How can you ensure that you do not relapse on drugs or alcohol in your recovery?
Is it a question of:
* How much support you have from other people?
* How much support you have from recovery programs?
* Interaction with a sponsor and taking suggestions?
* Length of sobriety and the longer you have the more protected you are from relapse?
* Personal commitment to the goal of long term sobriety?
* External environment and what triggers you come into contact with?
* Your life circumstances and whether or not you have chaos happening in your life?
* A combination of all of these factors?
* Something else entirely?
My thought is that while all of these factors might be important or relevant, none of them are as crucial as the following single idea:
* Take positive action every single day.
That may sound a bit simplistic but you have to realize how powerful that idea can be when stretched out over a lifetime of recovery.
Continuous self improvement is very powerful. Most people, even those in recovery, do not concentrate on making positive changes every single day. But nearly everyone in recovery pushes themselves at some time or another to make big changes. Most of them do not do it consistently though.
I would challenge people to make this a continuous effort. Why?
Because IF you are continuously pushing yourself to make positive changes in your life, then the threat of relapse is greatly diminished. You can ensure that you stay clean and sober by elevating your recovery to an exercise in continuous personal growth.
Some people might protest: “What about practicing some self acceptance, and just enjoying life for a while in recovery?”
I would argue that you can still do that while having big goals about personal growth in your life. I have balance in my life today, but I keep pushing myself to grow as well.

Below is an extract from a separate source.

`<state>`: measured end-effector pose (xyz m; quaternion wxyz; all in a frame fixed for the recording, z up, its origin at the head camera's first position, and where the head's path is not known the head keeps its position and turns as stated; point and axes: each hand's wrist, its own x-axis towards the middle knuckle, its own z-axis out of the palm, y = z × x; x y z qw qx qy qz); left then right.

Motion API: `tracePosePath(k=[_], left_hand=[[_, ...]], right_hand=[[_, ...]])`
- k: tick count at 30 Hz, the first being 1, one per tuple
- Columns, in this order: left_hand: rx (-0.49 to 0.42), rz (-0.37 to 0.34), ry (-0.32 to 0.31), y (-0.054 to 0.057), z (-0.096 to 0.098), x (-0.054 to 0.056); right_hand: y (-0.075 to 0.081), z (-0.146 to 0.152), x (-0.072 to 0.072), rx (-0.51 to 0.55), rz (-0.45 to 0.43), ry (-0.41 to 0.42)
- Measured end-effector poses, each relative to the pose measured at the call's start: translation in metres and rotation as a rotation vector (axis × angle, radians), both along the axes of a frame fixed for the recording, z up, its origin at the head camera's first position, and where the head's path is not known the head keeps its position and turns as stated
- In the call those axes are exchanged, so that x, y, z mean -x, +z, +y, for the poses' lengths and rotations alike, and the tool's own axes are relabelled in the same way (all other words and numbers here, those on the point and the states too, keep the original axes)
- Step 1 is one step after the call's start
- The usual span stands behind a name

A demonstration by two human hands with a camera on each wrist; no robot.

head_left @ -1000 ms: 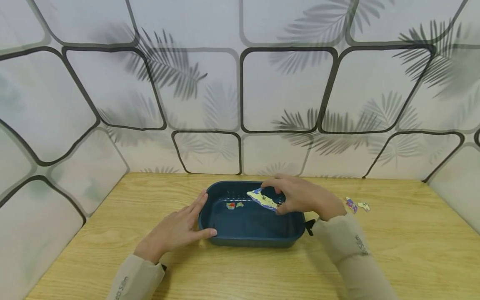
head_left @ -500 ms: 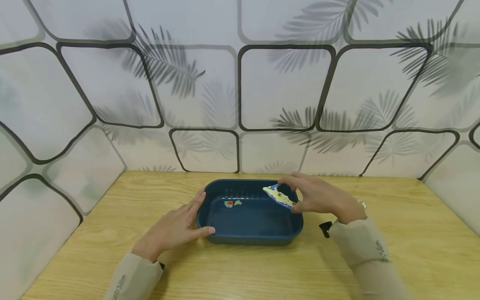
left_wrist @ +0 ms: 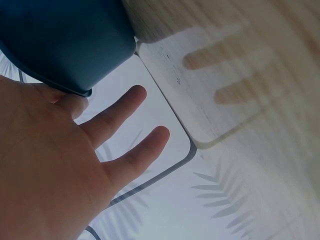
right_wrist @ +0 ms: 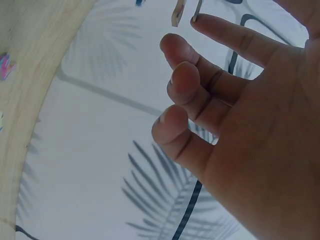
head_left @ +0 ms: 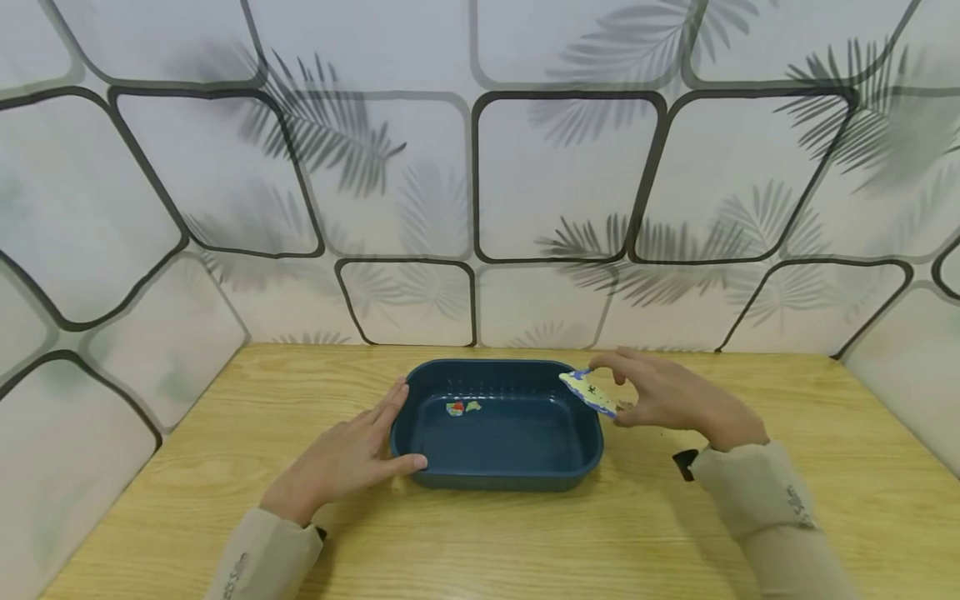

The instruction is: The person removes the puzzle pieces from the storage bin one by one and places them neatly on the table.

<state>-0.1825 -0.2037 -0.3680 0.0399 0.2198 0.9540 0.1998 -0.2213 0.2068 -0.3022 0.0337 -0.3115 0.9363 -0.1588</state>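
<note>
In the head view, my left hand point(head_left: 341, 467) rests against the left end of a dark blue rectangular tub point(head_left: 495, 482), thumb on the near rim and fingers along the side. The left wrist view shows straight, spread fingers beside the tub wall point(left_wrist: 100, 55). My right hand point(head_left: 678, 400) pinches a flat, irregular yellow puzzle piece point(head_left: 596, 393) with blue edges, between thumb and fingers at the tub's right rim. Its left tip overlaps the rim. In the right wrist view only part of the thin piece point(right_wrist: 178, 12) shows near the fingertips.
Inside the tub lie a small red-and-green piece point(head_left: 455, 408) and a pale green piece point(head_left: 473, 406). A purple-and-pink piece point(right_wrist: 6, 67) lies on the wooden table point(head_left: 450, 542) in the right wrist view. A patterned wall point(head_left: 555, 308) stands behind.
My right hand has moved right with the yellow puzzle piece, from over the tub to its right rim. The loose pieces at the right are now hidden in the head view. My left hand stays put.
</note>
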Motion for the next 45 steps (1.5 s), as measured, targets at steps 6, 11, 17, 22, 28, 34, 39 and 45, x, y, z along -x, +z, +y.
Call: tracePosePath(k=[6, 11, 17, 22, 28, 34, 39, 45], left_hand=[[-0.001, 0.001, 0.001, 0.0, 0.0, 0.0], [-0.002, -0.003, 0.004, 0.0, 0.0, 0.0], [-0.002, 0.007, -0.001, 0.0, 0.0, 0.0], [0.001, 0.01, -0.002, 0.0, -0.001, 0.0], [-0.006, -0.001, 0.005, 0.001, -0.001, 0.0], [-0.005, 0.007, -0.004, 0.002, -0.001, -0.001], [0.004, 0.025, -0.011, 0.002, -0.002, -0.002], [0.0, 0.02, -0.008, 0.001, -0.001, -0.001]], right_hand=[[-0.008, 0.012, 0.005, 0.011, 0.051, 0.024], [-0.012, 0.018, 0.007, 0.012, 0.055, 0.032], [-0.012, 0.023, 0.009, 0.01, 0.042, 0.007], [-0.013, 0.032, 0.008, 0.002, 0.046, -0.024], [-0.017, 0.054, 0.006, 0.003, 0.058, -0.058], [-0.026, 0.084, 0.002, -0.005, 0.038, -0.126], [-0.031, 0.115, 0.001, -0.007, 0.019, -0.197], [-0.032, 0.142, 0.003, -0.01, 0.032, -0.244]])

They have a saying in recovery: “You are either working on recovery, or you are working on a relapse.” Therefore, the way to ensure that you do not relapse is to keep working on your recovery, every single day.
Recovery = personal growth.
What is important is that you stay honest with yourself. Say that you have been attending 12 step meetings, but you don’t really feel that they are helping you much anymore. They do not seem to push you to grow or challenge you in any way to be a better person. You have become stagnant.
So you decide to spend your time in other ways, and your goal is to take some new positive action that improves your life.
Now here is where it gets tricky, and many people could fool themselves:
Don’t decide to leave 12 step meetings and then just go home instead and watch television. Your goal is to take positive action, to create something positive in your life, to create positive changes.
For me, that came about in a number of different ways when I stopped going to meetings, including exercise, connecting with people in recovery online, and working hard to improve my life and my physical health.
Complacency is what threatens to kill you in long term recovery. If you become idle in your growth and basically stop learning new things or challenging yourself in any way, then that is the danger zone. This can happen both in or outside of a 12 step program. If AA is helpful in keeping you motivated to take positive action on a regular basis, then you should probably continue with it.
But if you can motivate yourself to take positive action every day without any programs, then you can still ensure success in recovery.
Each day is a new opportunity for you. Each day that you do NOT take positive action is a missed opportunity. This is how success is measured in recovery….not by programs or step work or sponsor discussions or days clean or any of that stuff, but by if you are taking positive action every day to help better your life.
Continuous self improvement is not the only way to recover, but it is the only way to ensure continuous success. Because if you are not making continuous self improvements, then you are slowly stagnating and sliding back toward relapse.
The choice is yours: sit idle and drift closer to relapse, or push yourself to make personal growth and thus ensure continuous sobriety.
Ask yourself: “Have I taken positive action today?”